I consider the second method, using type-level functions, to be the more “mechanical” way, with less upfront cost in thinking time. For the most part, if you can write a normal term-level function (something that most Haskell programmers are comfortable doing), you can write a type-level function. This is even made simpler with singletons — you can just write your term-level relationship as a normal function, and you can now just directly use your function at the type level.

In fact, consider if there were more than two Pass (maybe allow, obstruct, or partial?). In that case, we can easily restrict a function based on the Pass being equal to any of the three or more by using the ~ constraint. Using the dependently typed proof version, though, we would have to create a new GADT for each situation.

In a way, type-level functions deliver on the promise of blurring the line between type and value. Our term-level functions are now type-level functions! We just need to remember to switch our capitalizations!

But this strength is also its weakness. Remember that the problem of normal term-level functions was that they are potentially “incorrect”, and not directly verifiable. So, if you just lift your potentially incorrect term-level functions to the type level…what you get is potentially incorrect type-level functions! You get the same logic errors. Really, writing type-level functions (unsurprisingly) brings all of the error-proneness of writing at the term-level.

In contrast, if you use dependently typed proofs correctly, these proofs can compose, and GHC can check that these proofs compose correctly, or that the compositions of your proofs are also valid proofs. That’s because this is enforced at the structural level. (We’ll look at some examples in the exercises) GHC can’t do that directly with functions; it can’t check that the composition of functions gives correct answers.
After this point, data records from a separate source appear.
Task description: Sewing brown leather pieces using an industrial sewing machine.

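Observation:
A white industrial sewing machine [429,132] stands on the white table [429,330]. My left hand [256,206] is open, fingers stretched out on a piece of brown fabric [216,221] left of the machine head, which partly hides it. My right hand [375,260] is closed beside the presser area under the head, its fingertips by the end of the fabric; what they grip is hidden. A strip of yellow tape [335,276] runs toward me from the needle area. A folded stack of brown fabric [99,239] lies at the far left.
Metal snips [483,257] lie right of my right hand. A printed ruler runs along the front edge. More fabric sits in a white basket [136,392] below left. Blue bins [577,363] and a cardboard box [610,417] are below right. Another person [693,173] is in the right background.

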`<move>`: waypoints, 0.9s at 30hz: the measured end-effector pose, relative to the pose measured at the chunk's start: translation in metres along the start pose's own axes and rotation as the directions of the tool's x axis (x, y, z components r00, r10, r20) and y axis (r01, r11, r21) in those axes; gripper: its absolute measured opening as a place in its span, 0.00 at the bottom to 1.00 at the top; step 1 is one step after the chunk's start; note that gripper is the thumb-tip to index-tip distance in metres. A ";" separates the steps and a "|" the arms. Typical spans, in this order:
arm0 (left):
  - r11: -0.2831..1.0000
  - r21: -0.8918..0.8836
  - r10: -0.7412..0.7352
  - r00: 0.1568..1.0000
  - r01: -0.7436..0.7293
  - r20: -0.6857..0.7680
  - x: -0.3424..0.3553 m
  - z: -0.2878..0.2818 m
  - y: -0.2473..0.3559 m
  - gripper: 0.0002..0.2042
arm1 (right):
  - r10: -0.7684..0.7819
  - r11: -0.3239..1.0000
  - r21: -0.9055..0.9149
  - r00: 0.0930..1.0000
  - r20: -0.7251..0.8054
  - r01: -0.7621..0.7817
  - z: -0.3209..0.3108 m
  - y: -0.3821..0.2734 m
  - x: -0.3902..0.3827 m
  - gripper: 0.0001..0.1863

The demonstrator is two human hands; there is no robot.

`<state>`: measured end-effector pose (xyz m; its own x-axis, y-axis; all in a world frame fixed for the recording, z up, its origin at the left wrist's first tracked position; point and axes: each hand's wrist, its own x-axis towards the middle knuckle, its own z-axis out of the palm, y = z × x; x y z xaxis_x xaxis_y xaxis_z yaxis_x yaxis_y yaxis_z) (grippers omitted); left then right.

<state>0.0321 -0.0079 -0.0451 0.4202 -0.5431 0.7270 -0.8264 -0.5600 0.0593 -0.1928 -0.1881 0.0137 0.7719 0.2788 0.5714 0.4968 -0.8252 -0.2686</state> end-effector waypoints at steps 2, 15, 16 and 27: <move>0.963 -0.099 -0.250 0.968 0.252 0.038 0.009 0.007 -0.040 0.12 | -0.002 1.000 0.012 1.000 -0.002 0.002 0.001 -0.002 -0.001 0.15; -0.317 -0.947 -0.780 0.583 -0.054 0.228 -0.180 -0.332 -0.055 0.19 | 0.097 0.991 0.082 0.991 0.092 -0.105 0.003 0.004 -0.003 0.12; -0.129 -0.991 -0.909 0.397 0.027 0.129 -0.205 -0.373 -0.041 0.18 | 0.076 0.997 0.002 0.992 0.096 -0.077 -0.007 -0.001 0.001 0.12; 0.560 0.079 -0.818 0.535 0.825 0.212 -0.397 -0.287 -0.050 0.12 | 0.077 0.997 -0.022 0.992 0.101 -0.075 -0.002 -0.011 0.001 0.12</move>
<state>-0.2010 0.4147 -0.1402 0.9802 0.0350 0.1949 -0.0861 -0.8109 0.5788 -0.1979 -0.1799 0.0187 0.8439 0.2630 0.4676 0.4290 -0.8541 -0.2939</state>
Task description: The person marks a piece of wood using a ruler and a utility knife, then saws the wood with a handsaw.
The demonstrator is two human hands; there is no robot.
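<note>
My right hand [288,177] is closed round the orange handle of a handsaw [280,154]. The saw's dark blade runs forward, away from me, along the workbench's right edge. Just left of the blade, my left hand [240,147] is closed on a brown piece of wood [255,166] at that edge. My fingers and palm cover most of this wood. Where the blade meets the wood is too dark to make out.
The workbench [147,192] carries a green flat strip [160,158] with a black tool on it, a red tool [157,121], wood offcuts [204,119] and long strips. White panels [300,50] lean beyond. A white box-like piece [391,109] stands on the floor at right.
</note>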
These two approaches aren’t necessarily mutually exclusive, and you often might mix the two. It’s good to understand the trade-offs in up-front cost, expressiveness, and correctness! But, however way you play, the singletons library is here to make our life easier.

Singleton Library Functions

As we have seen, working with type-level functions with singletons involves at least two parts — the type family working on the type-level values, and the singleton functions mirroring the type family, working on the term-level singletons.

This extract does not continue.